62 1980’s Horror Movies in 62 Days.

Tipper Gore was right. Middle of the road, bland, corporate heavy metal causes high school students to commit atrocities.

One of the ’80’s subgenres of horror that I didn’t see a lot of at the time was the whole “Heavy Metal is satanic” series of movies. Not really a fan of mediocre heavy metal, but let’s try and rectify that horror hole with a few movies.

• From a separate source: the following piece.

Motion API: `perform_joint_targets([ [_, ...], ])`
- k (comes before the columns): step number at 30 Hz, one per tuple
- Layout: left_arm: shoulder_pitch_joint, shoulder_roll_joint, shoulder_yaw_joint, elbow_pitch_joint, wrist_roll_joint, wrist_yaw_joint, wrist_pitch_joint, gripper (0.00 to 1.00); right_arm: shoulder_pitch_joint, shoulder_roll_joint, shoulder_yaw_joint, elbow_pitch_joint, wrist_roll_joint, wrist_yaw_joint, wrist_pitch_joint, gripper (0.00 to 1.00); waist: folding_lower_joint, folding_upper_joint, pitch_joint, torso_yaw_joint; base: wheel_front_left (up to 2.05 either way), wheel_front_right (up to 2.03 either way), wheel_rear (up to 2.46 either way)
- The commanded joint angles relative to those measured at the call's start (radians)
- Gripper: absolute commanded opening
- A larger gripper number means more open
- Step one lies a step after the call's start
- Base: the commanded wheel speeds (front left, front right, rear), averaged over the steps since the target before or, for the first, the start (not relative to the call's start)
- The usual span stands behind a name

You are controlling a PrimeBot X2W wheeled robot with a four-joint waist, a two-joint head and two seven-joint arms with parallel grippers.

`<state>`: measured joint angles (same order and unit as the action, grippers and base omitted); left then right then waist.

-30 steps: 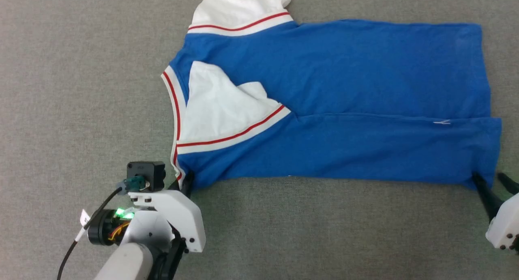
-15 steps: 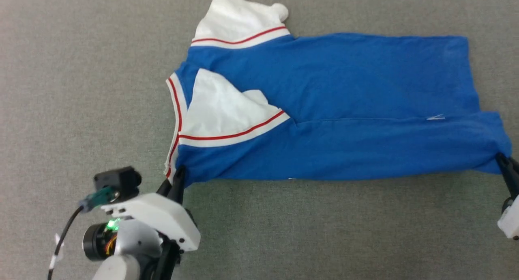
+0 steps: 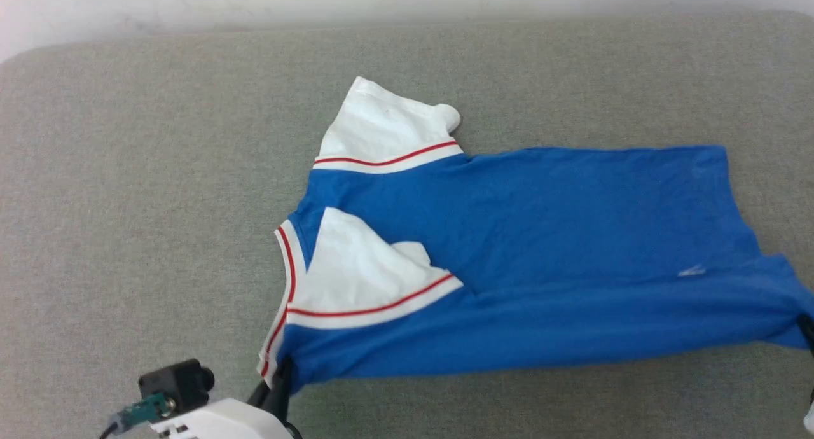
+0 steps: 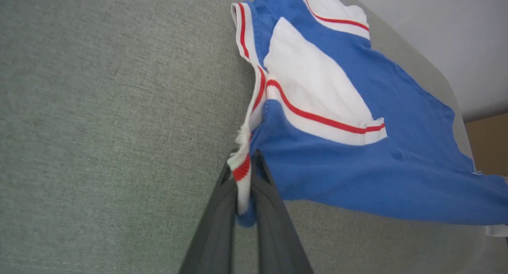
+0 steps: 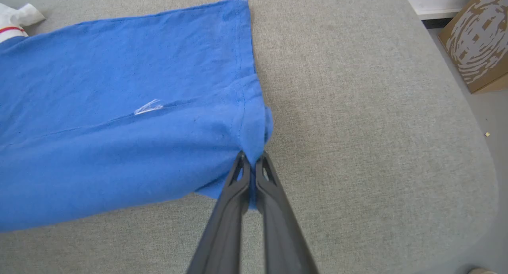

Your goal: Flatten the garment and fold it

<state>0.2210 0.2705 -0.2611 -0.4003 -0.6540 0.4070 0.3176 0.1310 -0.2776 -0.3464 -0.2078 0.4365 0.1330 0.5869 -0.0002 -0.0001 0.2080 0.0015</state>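
Between the two fingers of my left pincer (image 4: pixel 244 166) I see the white, red-striped collar rib of the garment (image 3: pixel 540 235) and a bit of blue cloth beneath it, so that pincer is clamped on the shirt at its neck end. Just ahead of those tips and to their right, a white sleeve (image 3: pixel 356 280) with a red stripe lies folded over the blue body. Farther out from the tips, the second white sleeve (image 3: pixel 381 127) sticks out past the far edge of the shirt. My right pincer (image 5: pixel 251 159) is clamped as well, its dark fingers pressed together on a bunched corner of the blue hem, which puckers right at the tips. To the left of those tips the blue cloth spreads wide, with a long crease running across it and a small white mark (image 5: pixel 147 106) on that crease. The garment lies sideways on the grey fabric-covered table (image 3: pixel 127 203), stretched between my two pincers, and its near edge looks lifted slightly at each grip. To the right of the right pincer's fingers there is bare table, and beyond its rounded edge stands a cardboard box (image 5: pixel 476 43).
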Motion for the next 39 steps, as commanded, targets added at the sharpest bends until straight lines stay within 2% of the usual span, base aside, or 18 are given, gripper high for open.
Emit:
perform_joint_targets([
  [1, 0.012, -0.014, -0.003, 0.025, -0.016, 0.001, -0.007, 0.0, 0.015, 0.011, -0.001, 0.003, -0.006, -0.002, -0.002, 0.0, 0.0002, 0.0001, 0.003, 0.005, 0.0, 0.0, 0.0],
  [4, 0.004, -0.034, -0.02, 0.104, -0.029, -0.016, -0.016, 0.0, 0.028, 0.024, 0.024, 0.032, -0.013, -0.002, -0.01, 0.0, 0.0002, 0.0001, 0.004, 0.011, 0.0, 0.0, 0.0],
  [7, -0.031, -0.048, -0.033, 0.195, -0.034, -0.037, -0.023, 0.24, 0.023, 0.031, 0.054, 0.069, -0.012, -0.002, -0.03, 0.0, 0.0002, 0.0001, 0.003, 0.016, 0.0, 0.0, 0.0],
  [8, -0.044, -0.055, -0.032, 0.222, -0.041, -0.043, -0.026, 0.38, 0.019, 0.031, 0.064, 0.081, -0.009, -0.002, -0.04, 0.24, 0.0002, 0.0001, 0.002, 0.016, 0.0, 0.0, 0.0],
  [9, -0.055, -0.056, -0.034, 0.25, -0.041, -0.048, -0.028, 0.39, 0.016, 0.03, 0.073, 0.095, -0.009, -0.002, -0.047, 0.42, 0.0002, 0.0001, 0.002, 0.016, 0.0, 0.0, 0.0],
  [10, -0.066, -0.056, -0.036, 0.275, -0.04, -0.052, -0.028, 0.42, 0.014, 0.025, 0.084, 0.108, -0.009, -0.002, -0.05, 0.46, 0.0002, 0.0001, 0.001, 0.016, 0.0, 0.0, 0.0],
  [11, -0.075, -0.057, -0.036, 0.296, -0.04, -0.054, -0.03, 0.49, 0.012, 0.021, 0.091, 0.119, -0.009, -0.002, -0.055, 0.67, 0.0002, 0.0001, 0.001, 0.017, 0.0, 0.0, 0.0],
  [12, -0.083, -0.059, -0.034, 0.313, -0.04, -0.055, -0.034, 0.83, 0.009, 0.018, 0.094, 0.127, -0.008, -0.002, -0.063, 0.96, 0.0002, 0.0001, 0.001, 0.017, 0.0, 0.0, 0.0],
  [13, -0.09, -0.06, -0.033, 0.325, -0.039, -0.057, -0.037, 1.0, 0.007, 0.017, 0.095, 0.134, -0.007, -0.002, -0.071, 1.0, 0.0002, 0.0001, 0.0, 0.017, 0.0, 0.0, 0.0],
  [18, -0.083, -0.063, 0.009, 0.31, -0.045, -0.054, -0.098, 1.0, 0.003, 0.009, 0.08, 0.123, 0.006, -0.002, -0.115, 1.0, 0.0002, 0.0001, -0.008, 0.016, 0.0, 0.0, 0.0],
  [24, -0.079, -0.03, 0.083, 0.16, 0.027, -0.009, -0.215, 1.0, -0.016, -0.004, 0.052, 0.0, -0.05, -0.002, -0.219, 1.0, 0.0002, 0.0001, -0.002, 0.002, 0.0, 0.0, 0.0],
  [27, -0.153, 0.003, 0.087, 0.083, 0.092, -0.003, -0.245, 1.0, -0.054, -0.002, 0.07, -0.051, -0.086, -0.002, -0.279, 1.0, 0.0002, 0.0001, 0.034, -0.01, 0.0, 0.0, 0.0],
  [31, -0.287, 0.049, 0.073, 0.053, 0.16, 0.0, -0.214, 1.0, -0.111, -0.011, 0.114, -0.081, -0.105, -0.002, -0.321, 1.0, 0.0002, 0.0001, 0.084, -0.023, 0.0, 0.0, 0.0],
  [34, -0.471, 0.093, 0.03, 0.065, 0.222, -0.03, -0.148, 1.0, -0.168, -0.022, 0.16, -0.084, -0.107, -0.002, -0.345, 1.0, 0.0002, 0.0001, 0.14, -0.034, 0.0, 0.0, 0.0],
  [37, -0.673, 0.145, -0.043, 0.118, 0.297, -0.099, -0.068, 1.0, -0.21, -0.036, 0.2, -0.07, -0.101, -0.002, -0.36, 1.0, 0.0002, 0.0001, 0.19, -0.045, 0.0, 0.0, 0.0],
  [39, -0.799, 0.148, -0.083, 0.175, 0.312, -0.144, -0.013, 1.0, -0.23, -0.044, 0.219, -0.053, -0.097, -0.002, -0.37, 1.0, 0.0002, 0.0001, 0.22, -0.053, 0.0, 0.0, 0.0],
])
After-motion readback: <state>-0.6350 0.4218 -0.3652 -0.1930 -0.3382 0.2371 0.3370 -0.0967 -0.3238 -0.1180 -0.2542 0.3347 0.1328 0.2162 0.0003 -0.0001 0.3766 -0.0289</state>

Hard to know who’s the hero of this movie is as they follow roughly 20 characters at the beginning. A heavy metal band, Black Roses, is starting their tour in a generic midwestern town (really, Canada). They are tools of Satan. Eventually, the sympathetic English teacher emerges as the one to throw gasoline on Satan and save the kids.

The movie begins slow, but if you start with the death of Big Pussy from The Sopranos (his first role) about a half hour in, the rest of the movie picks up with random killings by heavy metal obsessed ‘young adults’ at a fairly even clip. The effects are fun, in the rubber-puppet variety, and while the metal is pretty forgettable, the movie does go out of its way to compare Walt Whitman and today’s crappy metal.

One thing we did not know: Metal bands write Power Ballads primarily to show adults their music is palatable and not, repeat not, the music of Satan.

‘Effin’ Tipper Gore.

The Trailer:

The Fiesta 13, Blaine, Ne.

An added note, I’ve started about three other Metalsploitation films, but didn’t finish them as they were Gawd-Awful. The Fiesta 13 1980’s Horror Movie OctoVember Challenge is only met when we finish a movie. Boy, what a lot of wasted mousse.